Simulated Author's Rebuttal

2 responses · 0 unresolved

We thank the referee for the careful reading and constructive feedback on our manuscript. We address each major comment below with clarifications on the conditional invariance framework, its probability measure, and operational details for the generative mechanisms. These points will be incorporated into the revised version to strengthen the presentation.

read point-by-point responses
  1. Referee: [Abstract] Abstract (central contribution paragraph): the conditional invariance P(E(X) ∈ · | X_rel = x_rel, A = a) = P(E(X) ∈ · | X_rel = x_rel, A = b) is only well-defined if a probability measure over the space of explanations E is specified. Standard post-hoc explainers (LIME, SHAP) are deterministic functions of the model and input; without an explicit generative model, sampling distribution, or perturbation mechanism for E, the conditional distributions reduce to Dirac deltas, making the equality either vacuous or trivially true. The three generative mechanisms and discussion of post-hoc drawbacks do not supply the required concrete construction.
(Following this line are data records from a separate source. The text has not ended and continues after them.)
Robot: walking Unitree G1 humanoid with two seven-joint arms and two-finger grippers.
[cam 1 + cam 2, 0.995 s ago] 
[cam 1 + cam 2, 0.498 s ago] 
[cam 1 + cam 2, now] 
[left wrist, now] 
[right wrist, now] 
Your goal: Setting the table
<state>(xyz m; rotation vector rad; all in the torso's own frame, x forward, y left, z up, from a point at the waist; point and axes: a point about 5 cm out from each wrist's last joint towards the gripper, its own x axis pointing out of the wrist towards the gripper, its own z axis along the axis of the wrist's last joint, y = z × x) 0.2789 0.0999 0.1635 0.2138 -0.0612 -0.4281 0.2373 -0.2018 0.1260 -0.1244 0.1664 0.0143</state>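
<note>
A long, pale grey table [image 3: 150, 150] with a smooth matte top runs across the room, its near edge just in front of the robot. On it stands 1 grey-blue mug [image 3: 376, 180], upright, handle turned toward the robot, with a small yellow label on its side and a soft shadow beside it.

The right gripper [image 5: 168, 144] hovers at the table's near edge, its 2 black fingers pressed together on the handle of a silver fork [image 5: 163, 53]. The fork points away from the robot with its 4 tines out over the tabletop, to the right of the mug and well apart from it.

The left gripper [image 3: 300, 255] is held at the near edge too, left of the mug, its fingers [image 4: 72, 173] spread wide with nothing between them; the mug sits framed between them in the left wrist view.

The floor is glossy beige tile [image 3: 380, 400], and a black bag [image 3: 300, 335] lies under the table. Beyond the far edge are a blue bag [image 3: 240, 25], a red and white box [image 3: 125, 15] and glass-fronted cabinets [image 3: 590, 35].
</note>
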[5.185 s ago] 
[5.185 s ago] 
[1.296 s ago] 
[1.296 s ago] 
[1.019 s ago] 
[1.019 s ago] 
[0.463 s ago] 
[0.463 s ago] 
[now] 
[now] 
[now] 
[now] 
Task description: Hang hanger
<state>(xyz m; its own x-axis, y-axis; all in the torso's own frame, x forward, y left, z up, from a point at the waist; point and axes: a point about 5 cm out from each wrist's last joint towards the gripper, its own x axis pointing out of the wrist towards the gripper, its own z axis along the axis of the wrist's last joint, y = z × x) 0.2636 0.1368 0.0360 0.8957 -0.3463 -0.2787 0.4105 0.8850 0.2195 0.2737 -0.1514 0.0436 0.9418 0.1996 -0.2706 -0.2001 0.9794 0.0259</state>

    Authors: We appreciate this observation on the need for a well-defined probability measure. In the conditional invariance framework, the measure over E is induced by the data-generating process: specifically, P(E(X) ∈ · | X_rel = x_rel, A = a) is the pushforward of the conditional distribution P(X | X_rel = x_rel, A = a) through the (possibly deterministic) explainer E. This accounts for variability in non-task-relevant features even when E is a fixed function of X, rendering the distributions non-degenerate and the invariance condition non-trivial. For methods like LIME, internal perturbation sampling adds further stochasticity. We will revise the abstract and framework section to explicitly state this construction, including its applicability to deterministic post-hoc explainers, and link it to how the generative mechanisms affect the induced distributions. revision: yes

  2. Referee: [Generative mechanisms section] Section introducing the three generative mechanisms: while representation-driven, explanation-model mismatch, and actionability-driven mechanisms are posited as sources of inequity, no derivation or mapping is provided showing how any of them induces a non-degenerate distribution over E that would render the invariance condition both non-trivial and computable from a trained model alone. This leaves the claim that the framework unifies existing metrics without supporting operational details.

    Authors: We agree that explicit mappings would enhance the operational clarity of the generative mechanisms. Representation-driven inequity alters P(X | X_rel, A) via feature correlations, yielding distinct pushforward measures on E(X). Explanation-model mismatch arises when surrogate approximations in post-hoc methods introduce A-dependent biases in the computed E. Actionability-driven inequity affects how explanations translate to decisions differing by A. We will add a new subsection with derivations, toy examples, and computational procedures showing how each mechanism produces non-degenerate conditional distributions on E and how invariance can be audited from a trained model and dataset alone. This will also provide concrete links to the unification of existing metrics. revision: yes

Circularity Check

0 steps flagged

No significant circularity in proposed unifying framework

full rationale

The paper proposes a conditional invariance condition as its central contribution, defining explanation fairness via P(E(X) ∈ · | X_rel = x_rel, A = a) = P(E(X) ∈ · | X_rel = x_rel, A = b) and stating that existing metrics emerge as partial operationalizations. This is presented as an organizational and axiomatic unification in a survey identifying a blind spot between fairness and XAI, without any equations or steps that reduce the framework back to its inputs by construction, fitted parameters renamed as predictions, or load-bearing self-citations. The derivation chain is self-contained as a proposed first-principles formalization independent of model training details, with no evidence of the specific reductions required to flag circularity per the analysis criteria.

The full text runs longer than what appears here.